Находясь у края платформы, возле деревянной лестницы, ведущей наверх, к дороге, я заметил двух пассажиров, вероятно прибывших поездом, но почему-то ускользнувших из поля моего зрения (что довольно странно, ибо пассажиров было немного). Это были молодая женщина и маленькая девочка, вероятно, бонна с воспитанницей – это было видно не только по церемонному поведению старшей, но и по платью девочки – более роскошному, чем у ее спутницы. 

Лицо у девочки было холеное, но изможденное и печальное. На нем как будто была нанесена повесть – я словно читал ее – о болезни и страдании, мужественно переносимых. Видно было, что восхождение дается девочке с трудом. Она была хромоножка, но старалась это скрыть.

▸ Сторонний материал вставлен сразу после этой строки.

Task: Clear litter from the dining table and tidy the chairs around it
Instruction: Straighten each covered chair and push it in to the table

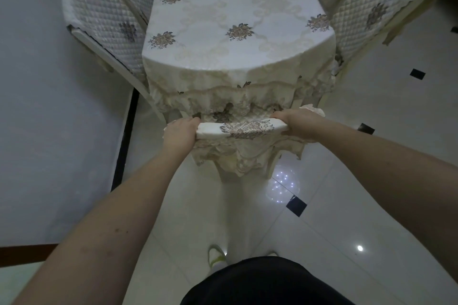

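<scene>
The dining table (238, 7) is covered by a cream cloth with grey-brown flower motifs, and nothing lies on its top. At its near end stands a chair whose covered backrest top (244, 127) runs between my hands. My left hand (179, 132) grips the left end of that backrest and my right hand (296, 122) grips the right end. The chair sits close against the tablecloth's lace hem, its seat hidden beneath the cloth.
Two quilted-cover chairs (104, 22) stand at the table's left side against the pale wall. Another quilted chair (371, 5) stands at the right side. A glossy white tiled floor (371, 181) with small black diamonds lies around me, and my shoe (216, 256) shows below.
</scene>
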The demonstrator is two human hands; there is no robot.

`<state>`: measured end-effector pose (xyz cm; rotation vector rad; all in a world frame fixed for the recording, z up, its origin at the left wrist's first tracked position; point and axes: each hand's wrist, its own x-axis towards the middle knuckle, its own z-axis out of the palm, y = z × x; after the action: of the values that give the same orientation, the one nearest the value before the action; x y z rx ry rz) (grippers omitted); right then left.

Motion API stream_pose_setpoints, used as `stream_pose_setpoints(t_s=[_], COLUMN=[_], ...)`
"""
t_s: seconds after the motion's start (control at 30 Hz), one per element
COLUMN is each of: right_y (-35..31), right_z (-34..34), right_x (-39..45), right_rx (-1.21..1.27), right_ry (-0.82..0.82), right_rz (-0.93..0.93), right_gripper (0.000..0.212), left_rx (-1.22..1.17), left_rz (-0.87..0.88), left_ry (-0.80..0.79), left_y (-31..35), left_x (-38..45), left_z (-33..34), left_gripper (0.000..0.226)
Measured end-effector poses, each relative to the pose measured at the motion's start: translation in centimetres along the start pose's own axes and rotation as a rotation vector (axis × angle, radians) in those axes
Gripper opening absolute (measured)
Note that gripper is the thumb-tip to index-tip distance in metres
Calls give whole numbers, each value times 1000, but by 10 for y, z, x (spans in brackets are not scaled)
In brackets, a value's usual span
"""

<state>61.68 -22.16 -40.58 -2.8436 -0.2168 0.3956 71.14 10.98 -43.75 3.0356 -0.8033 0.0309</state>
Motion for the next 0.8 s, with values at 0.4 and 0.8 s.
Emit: stream_pose_setpoints(t_s=[0.4,0.8], right_y=[-14,-22], right_z=[3,14], right_x=[-4,-2], right_rx=[-74,-37], right_ry=[68,112], right_rz=[111,114], right_gripper=[36,37], left_rx=[16,13], left_rz=[45,28], left_ry=[-51,-56], left_y=[2,-6], left_x=[3,1], left_z=[-9,-6], left_gripper=[19,26])
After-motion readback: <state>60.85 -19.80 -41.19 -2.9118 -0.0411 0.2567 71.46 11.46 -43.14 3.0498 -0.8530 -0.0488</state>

Я подошел к ним и спросил девочку:

– Позволите помочь вам, дорогая?

Дама настороженно посмотрела на меня, а девочка улыбнулась и ответила:

– Да, благодарю вас, сэр.

Я подхватил ее на руки и с большой осторожностью понес ее вверх. Девочка доверчиво обхватила мою шею ручонками. Она была очень легка – почти невесома, как солнечный лучик. Мы уже поднялись, но каменистая дорога была бы тяжела для больной девочки, и я решил нести ее дальше.

– Вы что-то слишком затрудняете себя, сэр, – сказала гувернантка.

– Что вы, это совсем не трудно, – возразил я. – Идемте.

Возражений больше не последовало. Но тут появилось новое действующее лицо – босой и оборванный мальчишка. В одной руке он почему-то держал старый – и, видимо, сломанный, пульверизатор.

– Подайте пень, – скорее потребовал, чем попросил, ухмыляясь, малолетний башибузук.

– Не давайте ему пенни! – воскликнула маленькая леди у меня на руках.

Тон этих слова был, однако, не столь суровым, как можно было ожидать.

– Это просто бездельник! – и она нежно рассмеялась, и, что еще удивительнее, рассмеялся маленький разбойник.

Затем он брызнул какой-то жидкостью из пульверизатора, в воздухе образовалось облачко, а когда оно рассеялось, у мальчишки в руке оказался довольно милый букет незнакомых мне цветов.

– Купите цветочки, мистер-сэр! – заявил мальчишка. – Всего пень.

Он пытался растягивать слова, чтобы выходило жалостнее, как у профессионального нищего, но такая манера плохо ему давалась.

– Не покупайте это! – слова юной леди прозвучали как приказ Ее Величества. Но смотрела она не презрительно, а скорее с интересом.

Я рискнул не выполнить приказ – уж слишком хороши были цветы. Я дал ребенку пенни, он засунул монетку в рот, словно в копилку.